ASO Author Reflections: Management of Malignant Peritoneal Mesothelioma
Malignant peritoneal mesothelioma (MPM) is an uncommon subtype of mesothelioma, less often related to asbestos exposure and more often occurring in younger patients.1 Owing to its rarity, MPM remains largely understudied, with extremely limited prospective randomized data.
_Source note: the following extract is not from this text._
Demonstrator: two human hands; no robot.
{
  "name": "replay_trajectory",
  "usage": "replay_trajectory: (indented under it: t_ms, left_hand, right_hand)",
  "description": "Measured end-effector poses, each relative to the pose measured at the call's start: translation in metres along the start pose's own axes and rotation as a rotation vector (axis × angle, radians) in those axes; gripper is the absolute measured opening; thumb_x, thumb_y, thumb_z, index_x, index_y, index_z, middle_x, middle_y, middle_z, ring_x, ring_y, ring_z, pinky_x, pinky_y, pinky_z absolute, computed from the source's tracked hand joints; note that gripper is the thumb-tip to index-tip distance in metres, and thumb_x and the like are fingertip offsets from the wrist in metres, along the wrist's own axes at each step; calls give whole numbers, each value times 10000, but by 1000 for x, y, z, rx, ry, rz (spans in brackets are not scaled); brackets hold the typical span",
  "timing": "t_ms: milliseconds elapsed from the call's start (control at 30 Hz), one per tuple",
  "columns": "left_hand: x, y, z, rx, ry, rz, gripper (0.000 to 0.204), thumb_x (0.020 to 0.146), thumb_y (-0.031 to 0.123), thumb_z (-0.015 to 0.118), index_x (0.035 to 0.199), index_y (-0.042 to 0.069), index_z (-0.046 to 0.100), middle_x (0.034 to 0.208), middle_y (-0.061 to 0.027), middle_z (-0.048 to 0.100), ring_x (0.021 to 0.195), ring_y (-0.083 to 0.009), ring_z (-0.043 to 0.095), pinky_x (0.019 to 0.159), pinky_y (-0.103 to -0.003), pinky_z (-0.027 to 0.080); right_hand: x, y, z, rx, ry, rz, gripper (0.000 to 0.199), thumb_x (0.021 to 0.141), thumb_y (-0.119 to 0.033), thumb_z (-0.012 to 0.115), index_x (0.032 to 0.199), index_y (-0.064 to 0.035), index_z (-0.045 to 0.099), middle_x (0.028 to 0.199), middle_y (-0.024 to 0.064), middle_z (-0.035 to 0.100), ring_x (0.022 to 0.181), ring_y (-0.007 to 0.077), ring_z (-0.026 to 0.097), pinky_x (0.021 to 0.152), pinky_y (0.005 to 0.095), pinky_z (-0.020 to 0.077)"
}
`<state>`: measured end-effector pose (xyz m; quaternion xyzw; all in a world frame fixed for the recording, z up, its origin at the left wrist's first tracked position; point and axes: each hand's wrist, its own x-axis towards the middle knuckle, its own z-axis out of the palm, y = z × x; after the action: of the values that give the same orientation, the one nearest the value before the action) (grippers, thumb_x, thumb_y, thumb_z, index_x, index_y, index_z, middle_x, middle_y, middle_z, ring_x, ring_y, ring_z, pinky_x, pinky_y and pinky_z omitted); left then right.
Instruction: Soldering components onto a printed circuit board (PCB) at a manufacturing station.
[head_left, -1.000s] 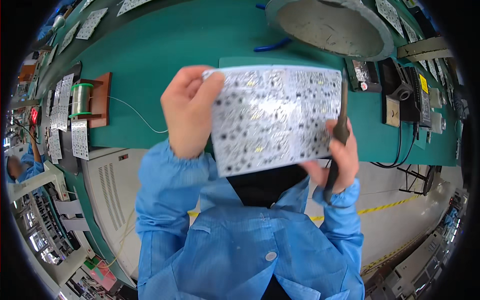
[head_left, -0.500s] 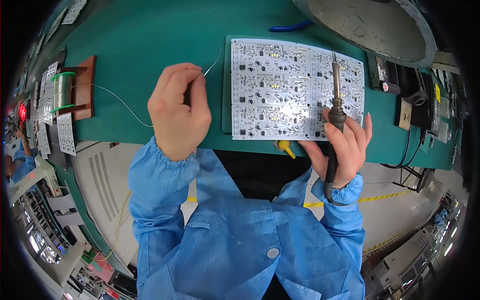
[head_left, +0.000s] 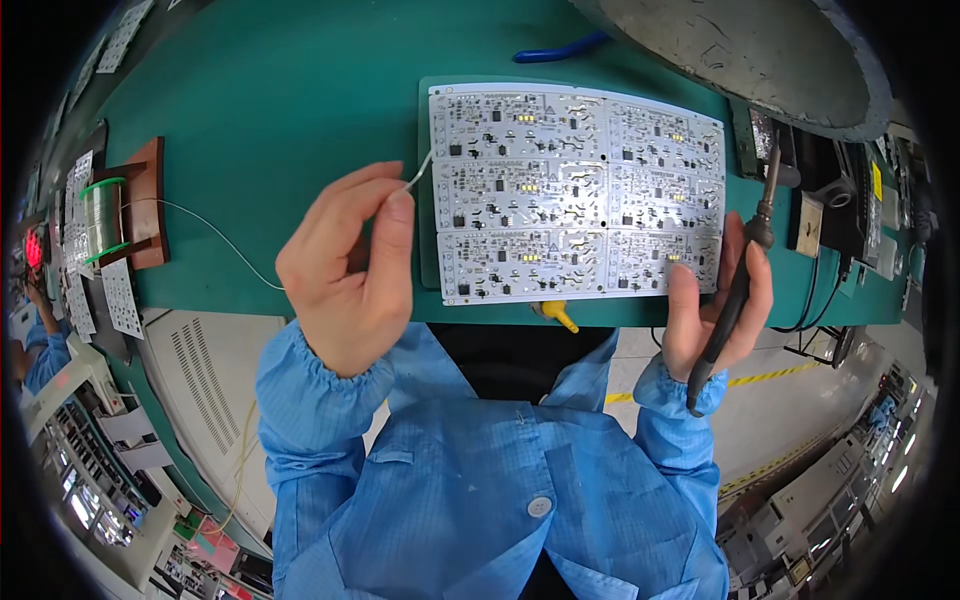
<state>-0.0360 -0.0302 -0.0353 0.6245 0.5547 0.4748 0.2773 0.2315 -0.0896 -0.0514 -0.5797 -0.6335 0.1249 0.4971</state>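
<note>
Circuit board panel [head_left: 577, 195] lies flat on the green counter [head_left: 280, 110]. Your left hand [head_left: 345, 265] pinches solder wire [head_left: 215, 232]; your right hand [head_left: 715, 305] grips the soldering iron [head_left: 745, 260], tip raised. Soldering appears not yet begun.

A green bench [head_left: 280, 110] is carrying the bystanding items. At its left edge, a spool of solder [head_left: 101, 220] is sitting in a small wooden holder [head_left: 148, 205], and white paper labels [head_left: 120, 298] are lying just beside it toward the near-left corner. A blue cable [head_left: 560, 47] is curving along the far edge. A large grey round dish [head_left: 760, 55] is overhanging the far-right corner. Black electrical units [head_left: 850, 205] with cords are crowding the right edge. A yellow plug [head_left: 557, 314] is poking out at the near edge. Below the bench, a yellow floor stripe [head_left: 760, 378] is running right.
</note>
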Motion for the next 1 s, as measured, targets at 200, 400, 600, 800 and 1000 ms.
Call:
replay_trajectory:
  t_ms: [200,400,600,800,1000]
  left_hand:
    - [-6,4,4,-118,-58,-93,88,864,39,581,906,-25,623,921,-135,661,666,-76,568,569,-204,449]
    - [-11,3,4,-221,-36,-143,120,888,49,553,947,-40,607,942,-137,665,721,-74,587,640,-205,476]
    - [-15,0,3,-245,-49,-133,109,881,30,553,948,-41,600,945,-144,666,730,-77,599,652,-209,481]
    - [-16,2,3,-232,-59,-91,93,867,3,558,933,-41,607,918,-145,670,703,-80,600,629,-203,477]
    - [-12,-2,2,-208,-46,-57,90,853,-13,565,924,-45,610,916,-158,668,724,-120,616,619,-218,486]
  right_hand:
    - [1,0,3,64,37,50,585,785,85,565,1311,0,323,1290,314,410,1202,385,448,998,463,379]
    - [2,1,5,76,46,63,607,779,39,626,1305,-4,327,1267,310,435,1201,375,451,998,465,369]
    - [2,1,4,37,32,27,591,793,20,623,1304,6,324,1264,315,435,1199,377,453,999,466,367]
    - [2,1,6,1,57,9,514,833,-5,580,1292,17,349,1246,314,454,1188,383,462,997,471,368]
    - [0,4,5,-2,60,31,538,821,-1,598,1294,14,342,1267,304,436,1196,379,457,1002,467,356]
The historical standard of care for MPM includes systemic chemotherapy, but response rates are poor.2 As a result, alternative monotherapies and combinatorial strategies have been explored, including cytoreductive surgery (CRS), hyperthermic intraperitoneal chemotherapy (HIPEC), normothermic early postoperative chemotherapy (EPIC), and sequential chemotherapy (SIC).3, 4, 5 Our National Cancer Data Base study sought to evaluate management patterns, outcomes, and prognostic factors of MPM using a large, contemporary national database.6
In our article, we reported that the most common treatment approach was observation alone (25%), followed by chemotherapy only, CRS alone, CRS with chemotherapy, and CRS/HIPEC.6 There were no temporal differences in treatment use between 2004 and 2013. Younger age, female sex, insurance status, residence in higher educated areas, living farther from treating institutions, and treatment at academic centers were all predictive of undergoing CRS. Patients with sarcomatoid and biphasic histologies were less likely to undergo CRS compared with those with epithelioid histology. CRS appears to be safe, with low postoperative mortality rates. Although this retrospective analysis cannot imply causation, patients who underwent combined chemotherapy and CRS had numerically improved overall survival versus any monotherapy, while those who were observed had the lowest overall survival.
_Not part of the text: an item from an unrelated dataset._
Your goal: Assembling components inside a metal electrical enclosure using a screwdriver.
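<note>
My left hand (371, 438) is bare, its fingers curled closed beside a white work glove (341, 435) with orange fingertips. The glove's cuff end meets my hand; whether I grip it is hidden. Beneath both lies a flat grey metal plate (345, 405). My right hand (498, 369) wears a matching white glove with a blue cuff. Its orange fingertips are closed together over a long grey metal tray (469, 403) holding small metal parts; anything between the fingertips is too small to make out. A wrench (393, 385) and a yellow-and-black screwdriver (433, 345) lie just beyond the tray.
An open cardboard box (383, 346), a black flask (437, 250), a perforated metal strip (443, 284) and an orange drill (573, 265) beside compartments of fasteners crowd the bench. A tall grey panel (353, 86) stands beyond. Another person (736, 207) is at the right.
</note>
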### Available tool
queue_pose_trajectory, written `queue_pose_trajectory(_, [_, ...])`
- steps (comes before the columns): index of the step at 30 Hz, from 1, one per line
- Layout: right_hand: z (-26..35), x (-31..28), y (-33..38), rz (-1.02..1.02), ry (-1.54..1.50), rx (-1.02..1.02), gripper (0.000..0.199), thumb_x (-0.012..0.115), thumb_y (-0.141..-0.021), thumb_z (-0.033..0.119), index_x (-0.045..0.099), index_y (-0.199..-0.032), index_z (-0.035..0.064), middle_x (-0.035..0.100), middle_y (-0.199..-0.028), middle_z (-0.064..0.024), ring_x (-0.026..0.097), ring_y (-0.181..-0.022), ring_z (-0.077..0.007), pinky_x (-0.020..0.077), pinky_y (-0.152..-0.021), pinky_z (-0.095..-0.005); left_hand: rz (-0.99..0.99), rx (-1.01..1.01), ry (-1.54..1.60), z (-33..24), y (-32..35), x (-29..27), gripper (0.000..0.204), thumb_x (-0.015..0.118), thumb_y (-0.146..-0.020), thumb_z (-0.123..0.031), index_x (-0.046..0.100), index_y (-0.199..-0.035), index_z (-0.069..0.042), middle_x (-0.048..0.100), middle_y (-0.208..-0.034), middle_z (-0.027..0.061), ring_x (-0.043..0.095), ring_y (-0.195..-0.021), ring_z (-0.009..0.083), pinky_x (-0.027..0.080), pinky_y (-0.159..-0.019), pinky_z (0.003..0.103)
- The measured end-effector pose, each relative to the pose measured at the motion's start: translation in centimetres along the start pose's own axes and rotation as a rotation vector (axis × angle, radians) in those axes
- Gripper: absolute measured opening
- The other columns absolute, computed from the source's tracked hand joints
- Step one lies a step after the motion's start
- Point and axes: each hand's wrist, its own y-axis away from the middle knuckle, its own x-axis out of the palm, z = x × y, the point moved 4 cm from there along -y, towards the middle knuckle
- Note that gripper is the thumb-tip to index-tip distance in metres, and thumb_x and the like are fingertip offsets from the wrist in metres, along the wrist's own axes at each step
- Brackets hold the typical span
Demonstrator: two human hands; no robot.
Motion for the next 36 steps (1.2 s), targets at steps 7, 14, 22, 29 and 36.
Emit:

Despite controlling for and minimizing biases in this retrospective study, our results must be interpreted with caution. While it is clear that MPM treatment strategies are influenced by a variety of factors, including age, sociodemographics, geography, and histology, prospective studies are needed to compare efficacy of treatment strategies. Future studies should also evaluate for differences between histologies. To overcome poor accrual, prospective trials of MPM will likely necessitate national or multinational collaborations.
Taylor R. Cushman, Vivek Verma, and Charles B. Simone II have no conflicts of interest to disclose.